_Your task_
Please retype the listing exactly as it appears, skipping each picture.

_Recorded data_
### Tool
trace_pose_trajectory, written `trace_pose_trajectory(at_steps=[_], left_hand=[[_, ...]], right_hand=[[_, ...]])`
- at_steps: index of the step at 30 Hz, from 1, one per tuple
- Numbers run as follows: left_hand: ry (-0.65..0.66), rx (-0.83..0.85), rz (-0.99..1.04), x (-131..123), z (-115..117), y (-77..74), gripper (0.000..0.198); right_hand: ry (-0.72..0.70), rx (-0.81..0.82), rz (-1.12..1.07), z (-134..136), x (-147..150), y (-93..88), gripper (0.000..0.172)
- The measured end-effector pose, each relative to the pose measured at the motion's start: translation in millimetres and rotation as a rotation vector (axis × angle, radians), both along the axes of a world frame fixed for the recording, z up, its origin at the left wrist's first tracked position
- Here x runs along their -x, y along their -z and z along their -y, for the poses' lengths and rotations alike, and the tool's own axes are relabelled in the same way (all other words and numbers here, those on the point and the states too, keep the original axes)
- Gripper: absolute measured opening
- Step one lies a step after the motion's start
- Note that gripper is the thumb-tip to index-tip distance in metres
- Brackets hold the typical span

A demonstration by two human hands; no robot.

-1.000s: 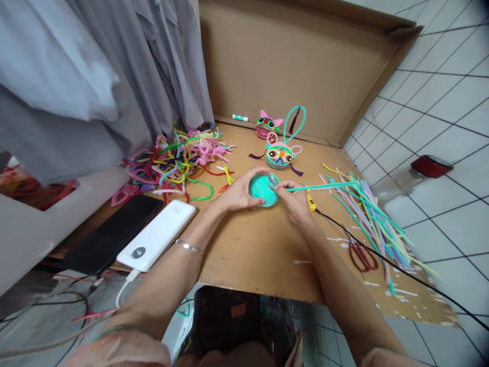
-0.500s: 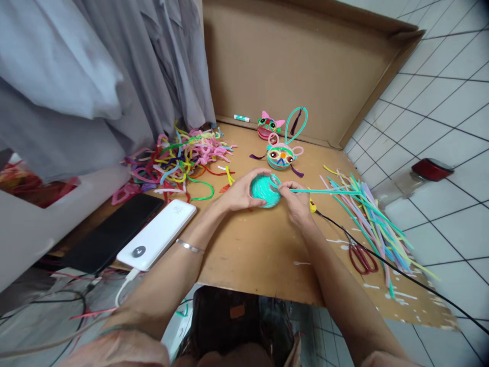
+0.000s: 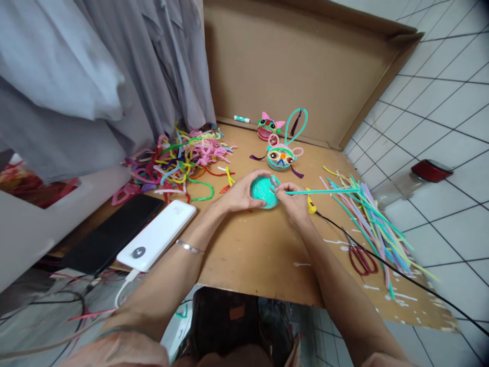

_Solution for this exercise_
### Tool
trace_pose_trajectory, written `trace_pose_trajectory(at_steps=[_], left_hand=[[_, ...]], right_hand=[[_, ...]])`
- at_steps: index of the step at 30 Hz, from 1, one per tuple
- Numbers run as follows: left_hand: ry (-0.65..0.66), rx (-0.83..0.85), rz (-0.99..1.04), x (-131..123), z (-115..117), y (-77..74), gripper (0.000..0.198); right_hand: ry (-0.72..0.70), rx (-0.81..0.82), rz (-1.12..1.07), z (-134..136), x (-147..150), y (-93..88), gripper (0.000..0.172)
- The measured end-effector pose, each relative to the pose measured at the motion's start: translation in millimetres and rotation as a rotation vector (axis × angle, radians), both along the axes of a world frame fixed for the recording, z up, its origin at the left wrist's first tracked position
- Here x runs along their -x, y along their -z and z along their -y, for the poses' lengths and rotations alike, and the tool's own axes are relabelled in the same way (all other words and numbers here, those on the point and the states too, keep the original axes)
- Gripper: absolute measured opening
- Step one lies a step after the motion's start
- Note that gripper is the thumb-tip to index-tip distance in metres
- Brackets hold the typical span

A demonstration by two human hands; no robot.

-1.000s: 
-0.500s: 
+0.000s: 

With that, the output is done.